CritérioGalaxy Z Fold 8 UltraGalaxy Z Fold 8
Formato fechadoAlto e estreito, semelhante a um celular tradicionalMais baixo e largo, com formato mais próximo de um passaporte
Tela interna8,0 polegadas, voltada a produtividade e leituraMais larga, com mais espaço horizontal em algumas tarefas
Bateria5.000 mAh4.800 mAh
Câmeras traseiras200 MP + ultrawide de 50 MP + teleobjetiva 3x de 10 MPPrincipal de 50 MP + ultrawide de 50 MP, sem teleobjetiva 3x
MultitarefaAté três aplicativos, embora o formato alto possa limitar algumas divisõesAté três aplicativos, com mais conforto em layouts largos
Melhor paraQuem prioriza tela externa familiar, bateria e câmera principalQuem prioriza tela interna mais larga, vídeo, digitação e valor

Portanto, o Ultra não é automaticamente melhor para todo mundo. Se você usa o aparelho fechado na maior parte do tempo, a tela externa alta pode ser decisiva. Se passa longos períodos com duas áreas lado a lado, o Galaxy Z Fold 8 pode oferecer uma disposição mais confortável.

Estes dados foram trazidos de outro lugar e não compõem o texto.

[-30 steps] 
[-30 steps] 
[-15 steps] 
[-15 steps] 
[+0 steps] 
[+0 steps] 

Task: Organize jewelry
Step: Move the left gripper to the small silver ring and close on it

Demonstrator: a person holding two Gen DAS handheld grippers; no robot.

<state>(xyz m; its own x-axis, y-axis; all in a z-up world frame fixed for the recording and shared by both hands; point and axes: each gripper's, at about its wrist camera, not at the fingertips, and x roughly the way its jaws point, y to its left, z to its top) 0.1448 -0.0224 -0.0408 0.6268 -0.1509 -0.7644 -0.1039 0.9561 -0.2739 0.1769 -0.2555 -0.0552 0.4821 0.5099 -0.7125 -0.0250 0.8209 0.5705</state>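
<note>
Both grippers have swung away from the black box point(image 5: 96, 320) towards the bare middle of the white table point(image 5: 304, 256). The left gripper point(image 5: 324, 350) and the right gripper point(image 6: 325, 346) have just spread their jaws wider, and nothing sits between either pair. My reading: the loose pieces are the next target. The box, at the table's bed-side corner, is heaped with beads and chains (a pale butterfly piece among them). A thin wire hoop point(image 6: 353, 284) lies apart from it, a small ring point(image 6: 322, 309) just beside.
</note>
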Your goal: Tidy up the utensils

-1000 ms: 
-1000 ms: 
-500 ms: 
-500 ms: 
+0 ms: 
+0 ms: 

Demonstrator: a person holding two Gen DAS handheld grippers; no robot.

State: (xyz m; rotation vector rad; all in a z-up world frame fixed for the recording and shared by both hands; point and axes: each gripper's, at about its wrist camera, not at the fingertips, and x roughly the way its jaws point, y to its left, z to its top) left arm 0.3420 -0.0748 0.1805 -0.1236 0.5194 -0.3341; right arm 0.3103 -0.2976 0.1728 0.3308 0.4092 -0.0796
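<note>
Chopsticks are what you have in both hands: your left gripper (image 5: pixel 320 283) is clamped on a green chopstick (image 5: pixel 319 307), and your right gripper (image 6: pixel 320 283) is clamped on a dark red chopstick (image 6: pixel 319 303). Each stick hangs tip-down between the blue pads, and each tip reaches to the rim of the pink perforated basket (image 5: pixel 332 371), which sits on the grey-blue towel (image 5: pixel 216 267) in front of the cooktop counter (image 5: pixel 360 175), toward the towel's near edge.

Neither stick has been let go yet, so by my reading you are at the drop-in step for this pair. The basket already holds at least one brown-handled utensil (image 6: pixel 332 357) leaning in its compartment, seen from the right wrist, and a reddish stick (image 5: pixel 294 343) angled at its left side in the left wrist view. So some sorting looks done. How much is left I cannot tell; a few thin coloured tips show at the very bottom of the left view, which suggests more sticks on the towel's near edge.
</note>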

Para quem vale a compra — e quem deveria esperar

Vale considerar o Galaxy Z Fold 8 Ultra se você:

  • trabalha com vários aplicativos e documentos ao mesmo tempo;
  • lê bastante ou quer substituir o celular e um tablet pequeno;
  • prefere uma tela externa alta, em vez de uma tela larga quando fechado;
  • quer a bateria maior e a câmera principal de 200 MP;
  • aceita pagar mais por um formato que realmente muda sua rotina.

É melhor pensar duas vezes se você:

  • precisa de uma teleobjetiva forte para fotos distantes;
  • usa caneta digital e espera suporte nativo à S Pen;
  • quer a maior resistência possível contra poeira e quedas;
  • pretende trocar um Galaxy Z Fold 7 que ainda atende bem às suas necessidades;
  • busca o melhor custo-benefício em vez da experiência dobrável mais completa da Samsung.

O Samsung Galaxy Z Fold 8 Ultra é um produto impressionante, mas seu mérito está na execução, não na reinvenção. Ele entrega uma das melhores experiências de multitarefa em um dobrável, melhora bateria, tela, recarga e câmera ultrawide, e mantém a praticidade de um celular alto quando fechado. A teleobjetiva limitada, a ausência da S Pen e os compromissos naturais do formato impedem que ele seja uma escolha universal.

O veredito é simples: para quem transforma a tela interna em ferramenta de trabalho, o Galaxy Z Fold 8 Ultra pode justificar o investimento. Para quem só quer um celular premium, o preço e as concessões tornam um modelo convencional — ou o próprio Galaxy Z Fold 8 — uma decisão mais racional.